I agree about either all going for a meal out or else make a proper compromise - one year with one family, one with the other, the next all eating out somewhere for lunch etc. Otherwise, it’s not surprising as it sounds like you aren’t happy with what he wants to do and he isn’t happy with what you want so I don’t see why either of your feelings trumps the other’s.

Teenangels · 04/11/2019 12:45

OP you are as stubborn as he is, you talk of a blended family and then say my older kids wouldn’t want to be at his parents because they are not their family..
You can’t have it both ways, I would alternate Christmas 3 ways, yours house, your parents and then your in-laws. That way all of you are happy.
Also it would be nice for your older kids to spend Christmas at their Dads house and maybe see their Grandparents on his side.

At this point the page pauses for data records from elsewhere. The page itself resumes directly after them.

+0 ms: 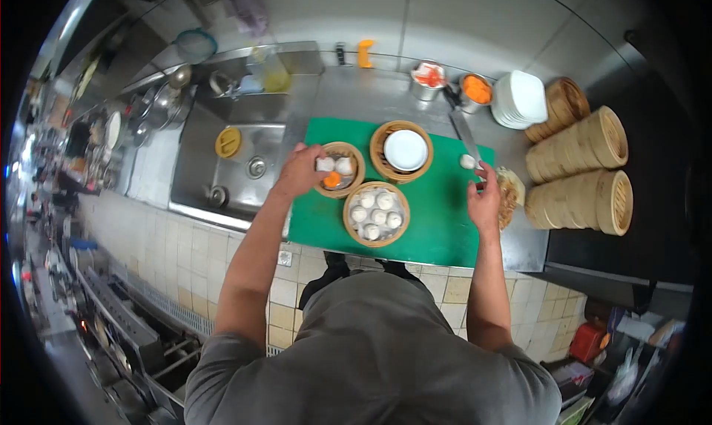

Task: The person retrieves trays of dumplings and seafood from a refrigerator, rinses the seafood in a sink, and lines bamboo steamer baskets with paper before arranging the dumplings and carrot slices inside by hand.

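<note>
My left hand [301, 170] is at the left rim of a small bamboo steamer [359, 174], its fingers bent over the edge. In that steamer lie white dumplings [343, 165] and an orange piece [331, 179]. My right hand [485, 196] is at the right of the green board [437, 232], its fingertips by the lower end of a long knife [464, 134]. Just left of the fingertips lies a white dumpling [467, 162]. Several white buns [379, 217] fill a larger steamer [404, 227]. Behind it, another steamer [426, 134] holds a white dish [406, 150].
Bamboo steamers [575, 154] are stacked at the right, beside white plates [518, 99]. Metal containers hold red [428, 75] and orange food [476, 90]. At the left is a sink [222, 165]. Light brown food [508, 196] lies right of my right hand.
</note>
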The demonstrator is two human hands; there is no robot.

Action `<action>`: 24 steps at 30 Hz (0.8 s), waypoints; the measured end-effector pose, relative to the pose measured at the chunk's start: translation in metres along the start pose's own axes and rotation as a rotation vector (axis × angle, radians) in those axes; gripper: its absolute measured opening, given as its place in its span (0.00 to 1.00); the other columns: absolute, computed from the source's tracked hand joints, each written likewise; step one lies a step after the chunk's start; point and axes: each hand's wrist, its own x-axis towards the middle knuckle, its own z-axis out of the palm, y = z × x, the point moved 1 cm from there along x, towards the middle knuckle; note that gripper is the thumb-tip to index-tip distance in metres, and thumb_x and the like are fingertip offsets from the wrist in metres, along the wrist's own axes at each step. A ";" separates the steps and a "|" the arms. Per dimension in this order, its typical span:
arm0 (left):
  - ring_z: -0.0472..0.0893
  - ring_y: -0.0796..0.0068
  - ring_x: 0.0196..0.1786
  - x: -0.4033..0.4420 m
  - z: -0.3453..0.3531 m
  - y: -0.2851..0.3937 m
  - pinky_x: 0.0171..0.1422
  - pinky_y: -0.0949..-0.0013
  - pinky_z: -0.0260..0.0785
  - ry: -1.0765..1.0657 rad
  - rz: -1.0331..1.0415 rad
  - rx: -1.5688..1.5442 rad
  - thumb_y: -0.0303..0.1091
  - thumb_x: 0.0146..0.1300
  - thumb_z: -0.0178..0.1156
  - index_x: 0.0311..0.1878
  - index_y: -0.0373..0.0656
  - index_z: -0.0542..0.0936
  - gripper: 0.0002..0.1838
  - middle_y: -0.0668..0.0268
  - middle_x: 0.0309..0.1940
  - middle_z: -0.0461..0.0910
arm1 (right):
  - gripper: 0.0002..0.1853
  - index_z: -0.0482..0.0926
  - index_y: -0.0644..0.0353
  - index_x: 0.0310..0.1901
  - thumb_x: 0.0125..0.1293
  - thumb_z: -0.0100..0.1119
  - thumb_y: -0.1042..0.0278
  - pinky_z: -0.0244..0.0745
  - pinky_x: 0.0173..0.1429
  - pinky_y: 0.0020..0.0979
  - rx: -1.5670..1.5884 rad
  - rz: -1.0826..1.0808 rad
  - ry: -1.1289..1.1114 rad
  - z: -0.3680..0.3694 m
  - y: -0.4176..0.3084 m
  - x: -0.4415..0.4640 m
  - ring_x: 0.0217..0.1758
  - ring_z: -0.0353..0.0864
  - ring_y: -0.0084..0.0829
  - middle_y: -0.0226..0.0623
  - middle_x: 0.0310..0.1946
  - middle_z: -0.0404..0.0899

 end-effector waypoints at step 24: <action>0.76 0.57 0.66 0.010 -0.007 0.018 0.74 0.53 0.66 -0.214 0.095 0.262 0.22 0.58 0.67 0.68 0.54 0.77 0.33 0.64 0.60 0.84 | 0.18 0.75 0.62 0.64 0.77 0.56 0.68 0.87 0.39 0.34 0.755 0.526 -0.161 0.048 0.045 0.001 0.38 0.88 0.33 0.45 0.47 0.86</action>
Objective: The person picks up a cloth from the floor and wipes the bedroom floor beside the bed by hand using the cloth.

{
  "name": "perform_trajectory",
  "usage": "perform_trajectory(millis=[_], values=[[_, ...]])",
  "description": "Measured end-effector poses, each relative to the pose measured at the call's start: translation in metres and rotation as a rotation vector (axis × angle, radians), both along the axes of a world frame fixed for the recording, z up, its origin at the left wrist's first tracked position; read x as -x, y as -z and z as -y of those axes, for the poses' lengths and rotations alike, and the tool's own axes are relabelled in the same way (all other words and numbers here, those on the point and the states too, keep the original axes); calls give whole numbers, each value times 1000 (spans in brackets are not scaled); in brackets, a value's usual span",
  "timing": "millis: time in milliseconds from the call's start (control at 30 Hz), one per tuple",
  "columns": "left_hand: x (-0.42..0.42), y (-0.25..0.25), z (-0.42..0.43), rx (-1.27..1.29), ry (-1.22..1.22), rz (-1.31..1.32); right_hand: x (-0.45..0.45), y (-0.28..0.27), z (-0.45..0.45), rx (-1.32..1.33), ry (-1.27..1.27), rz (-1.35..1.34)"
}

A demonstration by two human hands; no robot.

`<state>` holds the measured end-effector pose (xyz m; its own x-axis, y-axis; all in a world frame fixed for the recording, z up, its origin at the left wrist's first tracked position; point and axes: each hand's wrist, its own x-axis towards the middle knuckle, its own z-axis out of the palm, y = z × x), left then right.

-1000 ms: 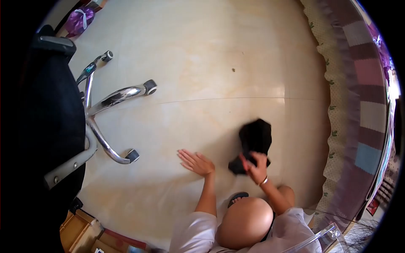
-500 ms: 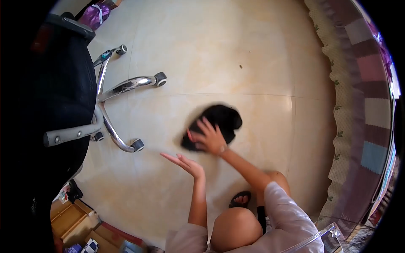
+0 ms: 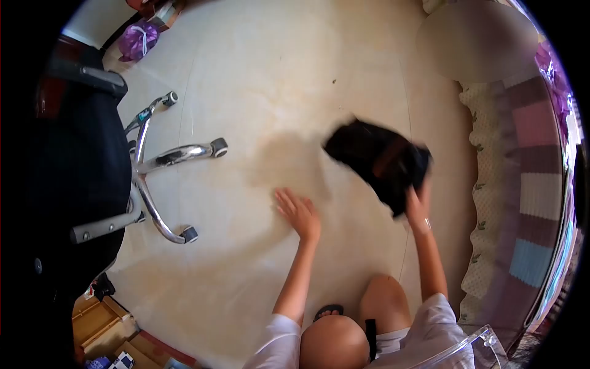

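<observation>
A soft black cloth item [image 3: 369, 154] with a brownish strip across it hangs above the floor, blurred by motion; its exact kind cannot be made out. My right hand [image 3: 419, 206] grips it by the lower right corner, the fingertips partly hidden against the dark fabric. To the left of it and apart from it, my left hand [image 3: 299, 213] is held over the floor with its fingers stretched out and nothing in it.
On the left stands a black office chair [image 3: 80, 172] with a chrome wheeled base [image 3: 184, 154]. A bed with a striped cover [image 3: 541, 194] lines the right side. Cardboard boxes [image 3: 101, 323] sit at lower left, a purple bag [image 3: 138, 40] at upper left. A dark speck [image 3: 334, 81] lies on the tiles.
My right hand has closed on the black cloth item and lifted it up and to the right from the floor. My left hand has turned over, moving slightly up and right.
</observation>
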<state>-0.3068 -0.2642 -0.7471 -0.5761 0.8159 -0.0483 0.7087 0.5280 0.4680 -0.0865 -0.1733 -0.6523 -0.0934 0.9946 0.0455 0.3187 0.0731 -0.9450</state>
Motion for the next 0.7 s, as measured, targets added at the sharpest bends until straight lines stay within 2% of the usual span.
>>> perform_trajectory(millis=[33,67,133,167,200,300,367,500,567,700], values=[[-2,7,-22,12,-22,-36,-20,-17,32,-75,77,26],[-4,16,-45,0,-61,-129,-35,-26,59,41,106,-115],[-6,20,-86,14,-65,-211,-71,-6,102,27,81,289],[-7,23,-102,23,-81,-295,-70,-2,108,103,76,375],[-7,20,-114,46,-67,-332,-71,14,120,70,71,469],[-5,16,-124,45,-51,-330,-53,60,141,167,-140,863],[-4,17,-122,34,-35,-360,-36,82,132,115,-95,876],[1,15,-123,-18,-47,-277,31,78,38,-19,-182,811],[1,11,-122,-147,-74,-152,70,83,-22,-92,-171,779],[2,6,-127,-119,-39,-165,152,87,-160,-212,-129,645]])
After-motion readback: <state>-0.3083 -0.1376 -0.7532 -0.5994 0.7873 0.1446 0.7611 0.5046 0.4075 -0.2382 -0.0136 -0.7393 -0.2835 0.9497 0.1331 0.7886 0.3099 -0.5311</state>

Mentalmum91 · 04/11/2019 13:11

Thanks, see previous comment. Have already said I will suggest about christmas 3 ways. The kids have a second Christmas at their dads on boxing day with grandparents on his side, he and his family are happy with that arrangement as granda on that side works Christmas day most years anyway and so none of them have ever asked to have them Christmas day. Hence I didnt ask about opinions in that as it isn't an issue for anyone involved. Was asking for opinions on christmas day with DP.

OP posts:
Whattodoabout · 04/11/2019 13:25

I have spent every Christmas in my own home since I had children and will continue to do so until they leave the nest. When they leave I fully expect to spend Christmas alone with DH as my Mum does with her DP, this is normal for our family and there’s nothing wrong with it at all.